He was also the voice of Happy in Disney's Snow White and the Seven Dwarfs in the Dutch dub from 1984.

==Visual arts==
After de Wilde, director of the Stedelijk Museum, turned Schippers down, he returned only intermittently to the visual arts. He had an exposition of prints in the Stedelijk in 1970, accompanied by a rather puzzling text in the program, after which the relationship between him and the museum remained strained. Notable (and monumental) art projects of his include Torentje van Drienerlo (1979), in which the top of a tower rises above an artificial lake, suggesting the rest is underwater, and the "marriage room" in the Amsterdam Stopera (1988). Schippers' art work is praised for its sense of humor; when a dozen journalists stood pensively around the peanut butter platform, Schippers cried out, "Isn't this fantastic! We're all watching peanut butter!"
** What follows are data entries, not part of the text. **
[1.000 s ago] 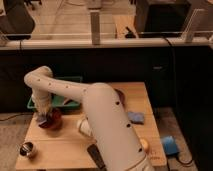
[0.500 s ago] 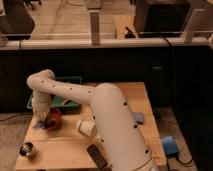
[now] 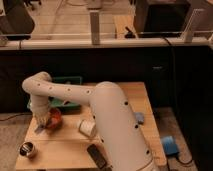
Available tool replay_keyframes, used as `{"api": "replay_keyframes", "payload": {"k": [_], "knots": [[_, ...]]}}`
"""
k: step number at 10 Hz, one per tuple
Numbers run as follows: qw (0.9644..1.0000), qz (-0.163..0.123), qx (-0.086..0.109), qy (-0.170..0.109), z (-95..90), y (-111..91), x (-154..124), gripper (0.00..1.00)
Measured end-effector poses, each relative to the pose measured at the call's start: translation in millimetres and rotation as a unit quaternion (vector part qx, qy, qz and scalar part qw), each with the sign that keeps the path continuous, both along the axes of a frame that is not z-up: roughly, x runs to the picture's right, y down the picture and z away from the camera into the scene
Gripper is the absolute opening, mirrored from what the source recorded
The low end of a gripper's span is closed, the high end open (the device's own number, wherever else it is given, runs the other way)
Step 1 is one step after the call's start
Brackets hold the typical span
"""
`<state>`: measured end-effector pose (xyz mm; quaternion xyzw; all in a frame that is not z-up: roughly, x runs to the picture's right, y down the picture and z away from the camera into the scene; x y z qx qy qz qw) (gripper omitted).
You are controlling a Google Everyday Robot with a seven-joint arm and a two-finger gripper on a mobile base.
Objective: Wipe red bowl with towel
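Red bowl (image 3: 56,121) | gripper (image 3: 45,121) at its left rim w/ towel (image 3: 38,129) | grip: can't tell | tip: press lightly, sweep round inside

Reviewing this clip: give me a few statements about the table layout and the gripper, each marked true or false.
1. The gripper is down at the red bowl, near the left side of the table as the camera sees it. True.
2. The white cup stands upright inside the green tray. False: it lies on its side on the table, to the right of the red bowl.
3. The small metallic cup sits near the table's front left corner. True.
4. The green tray is in front of the red bowl, by the table's near edge. False: it is behind the bowl, toward the far edge.
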<state>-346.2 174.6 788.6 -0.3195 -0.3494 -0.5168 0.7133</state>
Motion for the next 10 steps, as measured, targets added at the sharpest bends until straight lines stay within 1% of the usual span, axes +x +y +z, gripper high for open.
{"api": "replay_keyframes", "payload": {"k": [3,4,5,6,7,9,10], "knots": [[0.9991,0.005,0.0,0.043,6.9,-9.6,35.6,0.0],[0.9981,0.004,0.002,0.061,11.9,-15.8,42.3,0.0],[0.9973,0.003,0.005,0.073,15.8,-20.5,45.6,0.0],[0.9965,0.007,0.015,0.082,20.8,-28.6,50.9,0.0],[0.9961,0.012,0.025,0.083,25.0,-36.2,48.7,0.0],[0.9961,0.026,0.046,0.071,33.6,-50.3,33.3,0.0],[0.9961,0.031,0.051,0.065,37.3,-54.2,26.3,0.0]]}}
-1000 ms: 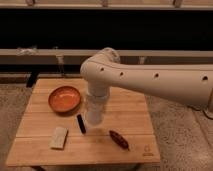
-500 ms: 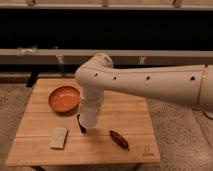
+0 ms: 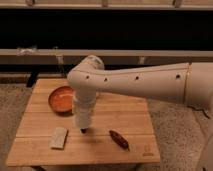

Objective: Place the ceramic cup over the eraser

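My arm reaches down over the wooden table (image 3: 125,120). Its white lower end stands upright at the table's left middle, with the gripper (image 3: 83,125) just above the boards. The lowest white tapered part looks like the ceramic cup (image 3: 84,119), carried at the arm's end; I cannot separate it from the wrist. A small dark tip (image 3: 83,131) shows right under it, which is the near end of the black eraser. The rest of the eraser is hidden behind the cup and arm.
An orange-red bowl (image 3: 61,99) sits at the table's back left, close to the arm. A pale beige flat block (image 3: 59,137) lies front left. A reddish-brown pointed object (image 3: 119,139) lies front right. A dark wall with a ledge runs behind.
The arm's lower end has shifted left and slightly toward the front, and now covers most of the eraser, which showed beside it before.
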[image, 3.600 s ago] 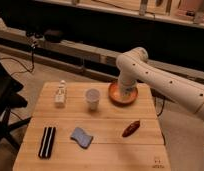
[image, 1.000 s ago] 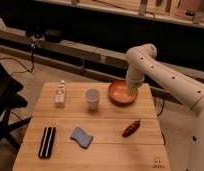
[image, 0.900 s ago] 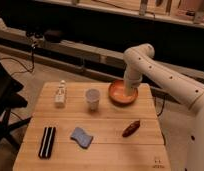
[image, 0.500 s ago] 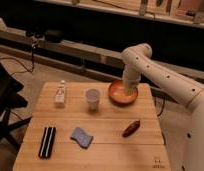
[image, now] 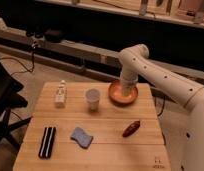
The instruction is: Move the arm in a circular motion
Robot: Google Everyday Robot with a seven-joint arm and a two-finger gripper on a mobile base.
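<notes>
The arm (image: 160, 80) is white and thick, with rounded joints and small dark dots. It comes in from the right edge, bends at a bulbous elbow (image: 135, 54) and drops straight down. Its pale tip, the gripper (image: 127, 91), hangs shut just over the orange bowl (image: 115, 95) at the back right of the wooden table (image: 105, 152). Nothing shows in its grasp. The bowl's inside is partly hidden by the tip.
On the table stand a white cup (image: 93, 99) and a small bottle (image: 60, 93). Nearer the front lie a black bar (image: 47, 141), a blue sponge (image: 81, 136) and a reddish-brown oblong item (image: 131, 128). A dark chair (image: 5, 102) stands left; a long bench runs behind.
Over the last second the elbow has drifted a little to the left while the tip stays above the bowl. The things on the table have not moved.
</notes>
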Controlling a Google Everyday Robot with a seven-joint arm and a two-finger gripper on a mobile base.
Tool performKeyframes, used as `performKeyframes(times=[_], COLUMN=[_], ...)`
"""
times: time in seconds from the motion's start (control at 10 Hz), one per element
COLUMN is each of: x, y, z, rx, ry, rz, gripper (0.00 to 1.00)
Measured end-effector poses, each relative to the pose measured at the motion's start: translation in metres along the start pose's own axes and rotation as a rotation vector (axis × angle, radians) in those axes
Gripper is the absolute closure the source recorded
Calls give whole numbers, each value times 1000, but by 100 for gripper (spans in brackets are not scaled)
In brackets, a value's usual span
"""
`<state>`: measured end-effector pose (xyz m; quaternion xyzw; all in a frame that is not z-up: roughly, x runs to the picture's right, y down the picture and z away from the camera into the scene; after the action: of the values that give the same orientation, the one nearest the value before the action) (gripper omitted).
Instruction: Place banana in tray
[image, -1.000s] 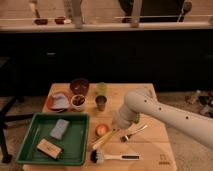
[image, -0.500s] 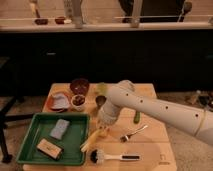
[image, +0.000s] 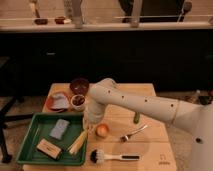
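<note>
Well, from the one camera view, the arm has swung left across the tabletop (image: 150, 97) in the last moment. It has carried the banana (image: 78, 142) away from the orange fruit (image: 102, 131) and over to the dark green tray (image: 52, 116). The hand (image: 89, 127) sits just above the tray's right rim, and its fingers look clamped together on the banana's upper end. The fruit slants down and to the left, its lower end inside the tray, next to a tan block (image: 49, 148) and a grey-blue sponge (image: 59, 129). I'd say the carrying is nearly done and what remains is to let go.

The wooden tabletop also holds a fork (image: 132, 134), a dish brush (image: 112, 157), a dark bowl (image: 79, 85), an orange-rimmed plate (image: 57, 101) and a green vegetable (image: 136, 118) half hidden behind the arm. Behind it the room is dim: dark cabinet fronts run under a long counter with a rail.
</note>
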<state>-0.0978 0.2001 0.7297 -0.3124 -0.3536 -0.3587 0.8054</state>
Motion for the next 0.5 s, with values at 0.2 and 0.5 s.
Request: performKeyframes(times=[0.2,0.5], x=[-12,-17], y=[-18,-23], z=[14,20], rx=[-22,-29], ry=[-17,-21], rz=[-29,-36], gripper=[98,98])
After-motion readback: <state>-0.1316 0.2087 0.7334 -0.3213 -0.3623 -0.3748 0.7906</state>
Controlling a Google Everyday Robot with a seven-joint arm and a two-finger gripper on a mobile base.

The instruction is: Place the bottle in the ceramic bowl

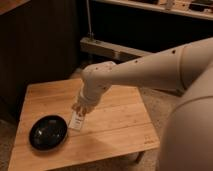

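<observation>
You've got the hand (80,109) just up and right of the ceramic bowl (47,134), close to its rim but not over it. The fingers are pinched closed on the top end of the bottle (76,121), so the bottle is in the grip. It hangs under the hand, pale label toward the cam, and leans a bit, with its lower end closer to the bowl than its top. That lower end sits just beside the bowl's upper right rim, outside the bowl. Can't tell if the bottom touches the desk (115,125) or rides a little above it. No gap shows btwn the fingers and the bottle top, and the cap is hidden by the hand. The bowl is glossy black w/ nothing in it, and it sits flat on the wooden desk near the front left corner. The cream arm (145,67) comes in from the right of the bowl, crosses above the desk top, and bends down at the wrist to the hand. A big rounded arm segment fills the view far right of the bowl, covering that end of the desk. Behind the bowl, past the desk's back edge, there's a dark wood panel (40,45). Back and to the right of the bowl is a metal rack beam (110,49), w/ speckled floor (156,107) below it.
</observation>
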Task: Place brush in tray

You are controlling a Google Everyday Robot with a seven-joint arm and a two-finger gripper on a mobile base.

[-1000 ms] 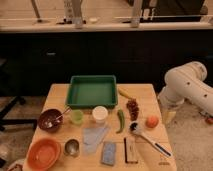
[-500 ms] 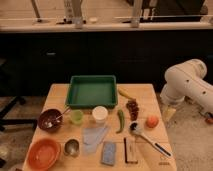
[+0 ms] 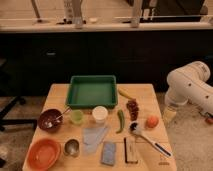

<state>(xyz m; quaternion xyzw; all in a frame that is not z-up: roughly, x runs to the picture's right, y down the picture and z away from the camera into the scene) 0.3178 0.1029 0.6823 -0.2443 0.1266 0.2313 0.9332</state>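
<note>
Beside the table (image 3: 56, 98) hangs the hand (image 3: 170, 116); brush (image 3: 149, 140) lies outside tray (image 3: 93, 105).

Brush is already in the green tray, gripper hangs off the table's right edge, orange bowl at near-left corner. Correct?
Not quite. The camera view shows the brush lying on the table toward its near-right corner, outside the tray. The rest stands: the gripper hangs off the table's right edge, and the orange bowl sits at the near-left corner.
</note>
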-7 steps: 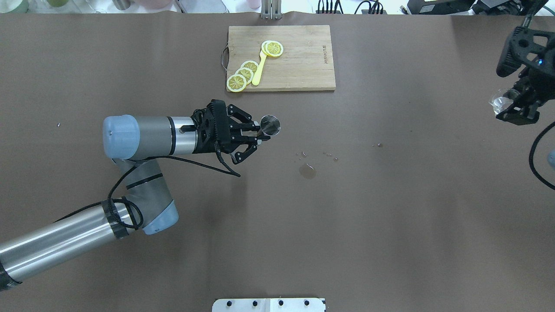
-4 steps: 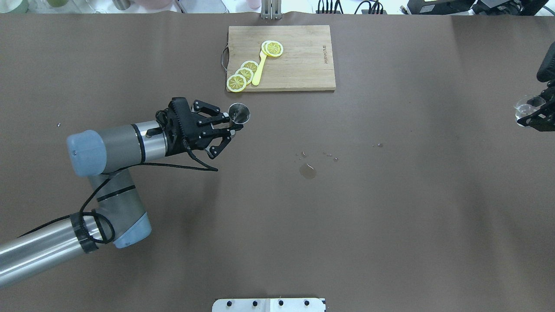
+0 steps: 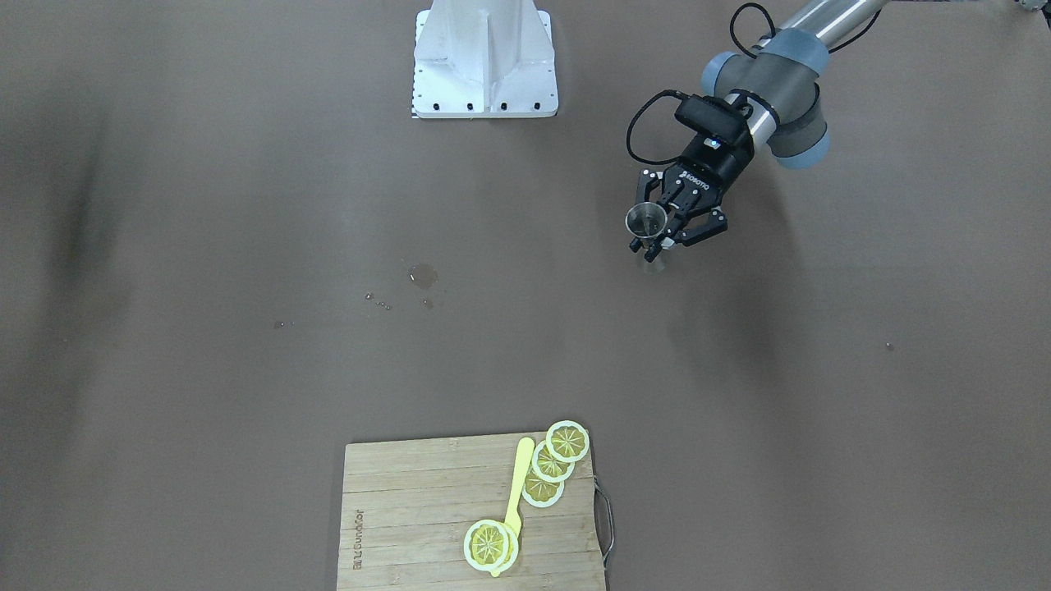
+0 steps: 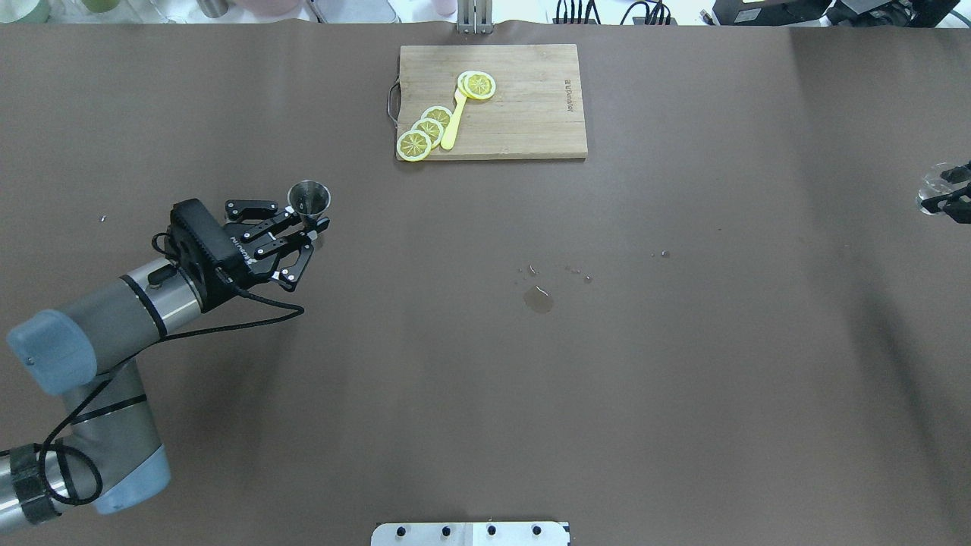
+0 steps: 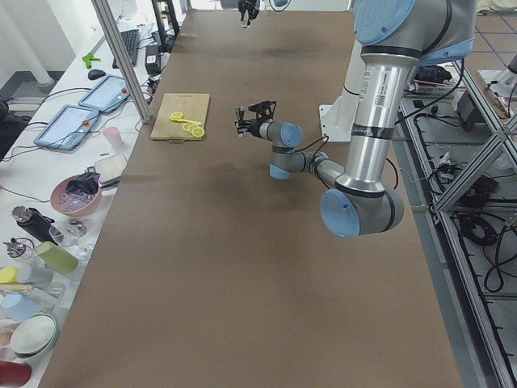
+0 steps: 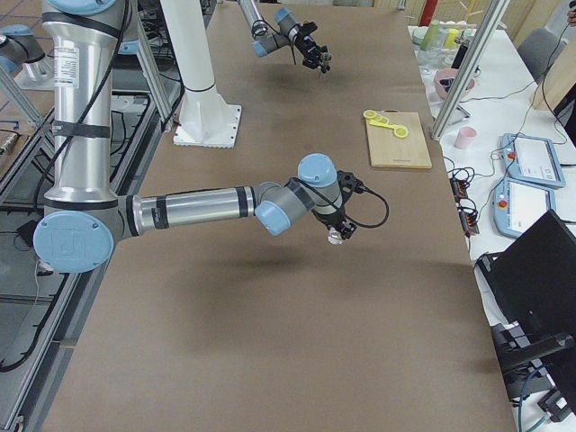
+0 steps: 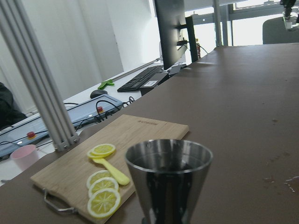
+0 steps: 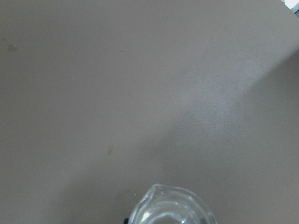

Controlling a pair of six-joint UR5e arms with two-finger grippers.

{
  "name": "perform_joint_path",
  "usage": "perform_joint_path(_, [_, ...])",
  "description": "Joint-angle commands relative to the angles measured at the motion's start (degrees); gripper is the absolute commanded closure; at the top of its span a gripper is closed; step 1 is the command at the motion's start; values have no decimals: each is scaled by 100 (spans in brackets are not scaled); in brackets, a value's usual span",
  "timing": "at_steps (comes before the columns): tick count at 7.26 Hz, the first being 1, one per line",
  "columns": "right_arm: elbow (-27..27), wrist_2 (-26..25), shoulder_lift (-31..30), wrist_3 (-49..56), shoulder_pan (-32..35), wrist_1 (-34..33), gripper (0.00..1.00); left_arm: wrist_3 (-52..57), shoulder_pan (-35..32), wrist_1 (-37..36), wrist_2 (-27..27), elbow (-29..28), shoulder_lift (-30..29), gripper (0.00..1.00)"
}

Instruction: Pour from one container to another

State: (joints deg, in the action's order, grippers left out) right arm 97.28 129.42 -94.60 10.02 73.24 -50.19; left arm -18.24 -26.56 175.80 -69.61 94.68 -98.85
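Note:
The dark metal jigger (image 4: 309, 197) stands upright, off the table, in my left gripper (image 4: 315, 229), which is shut on its waist, left of the table's middle. In the front-facing view the jigger (image 3: 646, 219) shows an open mouth above the left gripper (image 3: 662, 240). The left wrist view has the jigger (image 7: 168, 179) filling the bottom centre. The clear glass cup (image 4: 931, 193) sits at the far right edge, with my right gripper (image 4: 953, 199) shut on it and mostly cut off. The right wrist view shows the cup's rim (image 8: 170, 208) above bare table.
A wooden cutting board (image 4: 531, 114) with lemon slices (image 4: 425, 130) and a yellow utensil lies at the far centre. A small puddle (image 4: 538, 300) and droplets wet the table's middle. The robot base plate (image 4: 470, 533) is at the near edge.
My left arm has drawn back to the left, carrying the jigger upright away from the table's middle. The right gripper has moved further right with the glass cup, nearly out of the overhead view.

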Motion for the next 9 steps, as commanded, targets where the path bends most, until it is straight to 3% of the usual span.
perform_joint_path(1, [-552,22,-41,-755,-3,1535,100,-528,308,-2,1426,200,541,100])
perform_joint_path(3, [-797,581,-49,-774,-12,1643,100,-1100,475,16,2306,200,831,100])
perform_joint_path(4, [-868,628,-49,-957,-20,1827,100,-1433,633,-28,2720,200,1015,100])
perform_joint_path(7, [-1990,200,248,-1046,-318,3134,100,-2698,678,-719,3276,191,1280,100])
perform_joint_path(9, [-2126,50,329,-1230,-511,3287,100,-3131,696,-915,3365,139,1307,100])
For his combined achievements in painting and writing, he was awarded the Jacobus van Looy prize in 2005.

==Death==
Schippers died in Amsterdam on 10 June 2026, at the age of 83. His death was announced five days later, on 15 June.

==Works==
===Film===
- Miss Minoes (2001)

===Television===
- Hoepla (VPRO, four episodes, 1967)
- De Fred Haché Show (VPRO, 1971)
- Barend is weer bezig (VPRO, 1972–1973)
- Van Oekel's Discohoek (VPRO, 12 episodes, 1974)
- Het is weer zo laat! (VPRO, 10 episodes, 1978)
- De lachende scheerkwast (VPRO, 12 episodes, 1981–1982)
- Opzoek naar Yolanda (VPRO, 6 episodes, 1984)
- Plafond over de vloer (VPRO, 9 episodes, 1986)
- We zijn weer thuis (VPRO, 47 episodes, 1989–1994)

===Drama===
- Going to the Dogs (1986)
- Wuivend graan (2007)
- Wat nu weer (2009)
- Het laatste nippertje (2011)

===Television plays===
- Ondergang van de Onan (VPRO, 1976)
- Sans rancune (VPRO, 1987)
- De bruine jurk (VPRO, 1988)

===Albums===
- Hark! 1980, Jacques Plafond & his Plafonnières
- Geen Touw (1990, compilation of Ronflonflon songs)
- Schippers in Plafondvaart (1992, compilation of Ronflonflon songs)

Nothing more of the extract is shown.